Heterogeneity and phase transformation in materials: Energy minimization, iterative methods and geometric nonlinearity

We consider the relationship between methods used to solve problems involving heterogeneities with a focus on phase transformations. We compare methods that solve for mechanical equilibrium based on iterative spectral techniques with those evolving a free energy using inertial and relaxational dynamics in terms of microstructure, convergence and efficiency for the two-dimensional versions of the cubic-to-tetragonal and hexagonal-to-orthorhombic transformations. We generalize the strain-based approach using kinematic compatibility, in conjunction with a Landau-based nonconvex energy functional, to the geometrically nonlinear case for computation using the iterative spectral as well energy-minimizing methods.

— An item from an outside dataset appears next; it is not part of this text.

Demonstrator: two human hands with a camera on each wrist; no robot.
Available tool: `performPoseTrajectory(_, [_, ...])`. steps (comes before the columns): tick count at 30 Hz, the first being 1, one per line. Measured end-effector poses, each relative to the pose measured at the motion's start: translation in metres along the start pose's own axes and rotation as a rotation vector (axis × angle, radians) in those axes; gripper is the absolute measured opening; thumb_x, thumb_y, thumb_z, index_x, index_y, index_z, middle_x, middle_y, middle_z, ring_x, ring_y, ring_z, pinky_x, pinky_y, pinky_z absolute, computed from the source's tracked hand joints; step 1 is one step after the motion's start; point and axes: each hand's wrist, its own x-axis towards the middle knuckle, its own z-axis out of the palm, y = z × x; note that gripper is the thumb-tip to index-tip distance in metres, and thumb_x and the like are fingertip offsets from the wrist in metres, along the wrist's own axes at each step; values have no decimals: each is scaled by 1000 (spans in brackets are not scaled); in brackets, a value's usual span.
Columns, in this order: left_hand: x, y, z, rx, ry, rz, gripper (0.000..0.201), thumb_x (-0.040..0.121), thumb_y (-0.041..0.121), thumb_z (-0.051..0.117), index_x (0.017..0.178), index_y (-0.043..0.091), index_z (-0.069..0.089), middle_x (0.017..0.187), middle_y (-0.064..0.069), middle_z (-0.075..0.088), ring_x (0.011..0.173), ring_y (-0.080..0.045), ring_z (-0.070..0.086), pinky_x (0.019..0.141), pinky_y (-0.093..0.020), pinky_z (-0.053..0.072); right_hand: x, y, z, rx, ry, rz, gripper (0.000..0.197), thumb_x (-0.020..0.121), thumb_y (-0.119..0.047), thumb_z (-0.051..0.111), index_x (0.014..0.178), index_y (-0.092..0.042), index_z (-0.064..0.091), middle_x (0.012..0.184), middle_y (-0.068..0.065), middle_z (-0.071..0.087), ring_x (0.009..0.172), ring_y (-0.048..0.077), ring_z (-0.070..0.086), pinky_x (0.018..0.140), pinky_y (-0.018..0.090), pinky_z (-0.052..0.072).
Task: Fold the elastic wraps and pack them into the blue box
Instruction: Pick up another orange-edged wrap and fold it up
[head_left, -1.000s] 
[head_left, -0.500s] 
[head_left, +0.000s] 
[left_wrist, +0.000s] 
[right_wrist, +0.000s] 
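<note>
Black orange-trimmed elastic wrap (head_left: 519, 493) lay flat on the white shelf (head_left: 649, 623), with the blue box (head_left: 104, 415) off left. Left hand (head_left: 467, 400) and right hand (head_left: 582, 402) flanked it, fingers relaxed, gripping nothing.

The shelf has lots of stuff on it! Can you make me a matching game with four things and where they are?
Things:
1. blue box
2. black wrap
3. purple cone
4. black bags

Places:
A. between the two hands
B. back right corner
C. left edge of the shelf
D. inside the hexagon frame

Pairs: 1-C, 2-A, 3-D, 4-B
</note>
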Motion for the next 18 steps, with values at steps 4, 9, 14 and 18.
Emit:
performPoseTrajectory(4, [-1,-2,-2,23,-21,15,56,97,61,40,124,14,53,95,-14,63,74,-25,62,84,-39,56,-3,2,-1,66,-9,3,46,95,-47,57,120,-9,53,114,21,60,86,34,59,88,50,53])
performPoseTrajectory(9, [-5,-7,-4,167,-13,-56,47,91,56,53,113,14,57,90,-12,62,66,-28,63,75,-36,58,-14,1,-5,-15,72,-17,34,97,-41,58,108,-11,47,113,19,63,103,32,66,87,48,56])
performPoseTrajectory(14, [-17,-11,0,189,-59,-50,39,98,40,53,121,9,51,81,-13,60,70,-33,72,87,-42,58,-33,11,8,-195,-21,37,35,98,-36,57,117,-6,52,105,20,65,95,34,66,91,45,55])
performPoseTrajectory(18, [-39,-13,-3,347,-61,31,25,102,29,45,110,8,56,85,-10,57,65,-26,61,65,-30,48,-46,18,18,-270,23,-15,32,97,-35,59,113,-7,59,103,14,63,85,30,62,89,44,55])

Our approach uses the strain compatibility equations for geometrically nonlinear elasticity in two dimensions, the geometrically linear strain compatibility equations being recovered in the small strain limit. We show how for the two-dimensional version of the hexagonal-to-orthorhombic transformation with three variant distortions in the microstructure, the linear compatibility equations capture relatively large rotations with small to moderate stains. We propose a reconstruction that uses the mapping between displacement gradients and Lagrange strains to approximate the geometrically nonlinear result within the scope of the linear strain theory if the linear strains are substituted for the Lagrange strains. We illustrate this by evaluating the disclination angle associated with the unique microstructure for this transformation, which otherwise requires geometric nonlinear theory to correctly capture.